Ludicrous of course. And contrived. But oh, so appropriate for the ending of a story with more twists than the F1 track in Monaco. "Pour another round, lads, what else can we dream up to do with John Stape?"
I have to say it irked me to no end seeing John hiding behind a tree when Fiz arrived at the courthouse. I called him more names than can be uttered in polite society. He skulked and lurked and you could see the madness in his eyes but that's not why he couldn't persuade himself to do the right thing because when has he ever?
Everything he's ever done was self serving. I won't go into the history because I've done that many times. You can tell he'd gone completely bonkers. After all, he'd been hiding out in Anglesey. Case proven, M'Lud! Actually, I jest. It's quite pretty there and in fact, the actor himself spent some time there over the summer so sightings of John Stape near the battlements of Beaumaris Castle could be true!
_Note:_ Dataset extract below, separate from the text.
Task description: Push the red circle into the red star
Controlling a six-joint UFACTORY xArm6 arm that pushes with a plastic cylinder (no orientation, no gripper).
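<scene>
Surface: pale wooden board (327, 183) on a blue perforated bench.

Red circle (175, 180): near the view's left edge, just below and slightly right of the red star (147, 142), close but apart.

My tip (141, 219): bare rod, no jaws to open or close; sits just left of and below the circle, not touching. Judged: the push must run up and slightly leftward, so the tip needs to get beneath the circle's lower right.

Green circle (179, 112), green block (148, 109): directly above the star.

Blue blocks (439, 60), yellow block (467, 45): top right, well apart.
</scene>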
With his deathbed confession (to the lovely DC Redfearn, no less!) leaving things up in the air while the solicitors and police mull things over, are we to be biting our nails worrying whether there will be a miscarraige of justice? Oh, of course not! It's a soap. Fiz is innocent and justice will prove her so. Besides, even though John is dead, I refer you back to the aforementioned charts and lists and the quizzes he was making Rosie write up in the flat. Surely that backs it all up so it's not just Fiz's word even if Rosie's word is considered hearsay?
Maybe now that John is gone, Fiz can find some sort of life for herself. I'm sure it will be a long time before she can trust anyone. Chesney and Katy have been living at her house, maybe they should all bunk in together with both babies and be one big happy family for awhile. It will keep her mind off things.
I've enjoyed the Stape saga, though I know some have not. I loved the farce, the black comedy, the ludicrous twists and turns and I've enjoyed hating John Stapewick. Kudos, Graeme Hawley, you were brilliant!
4 comments:
Well if Anglesey's good enough for Wills and Kate, it's good enough for Stape! :D
True enough! I thought it was Lovely, myself. We were there in May though only saw a small part of it.
Great post Tvor. Although I hated what the Stape saga did to the formerly feisty Fiz, it did make me laugh. Sad to think, that on the Street, the death of Schmeichel will be lamented more than Stape's will be. What a pathetic legacy for this weak-willed man.
Totally agree that Fiz is a shadow of her former feisty self and i did hate that part of it all.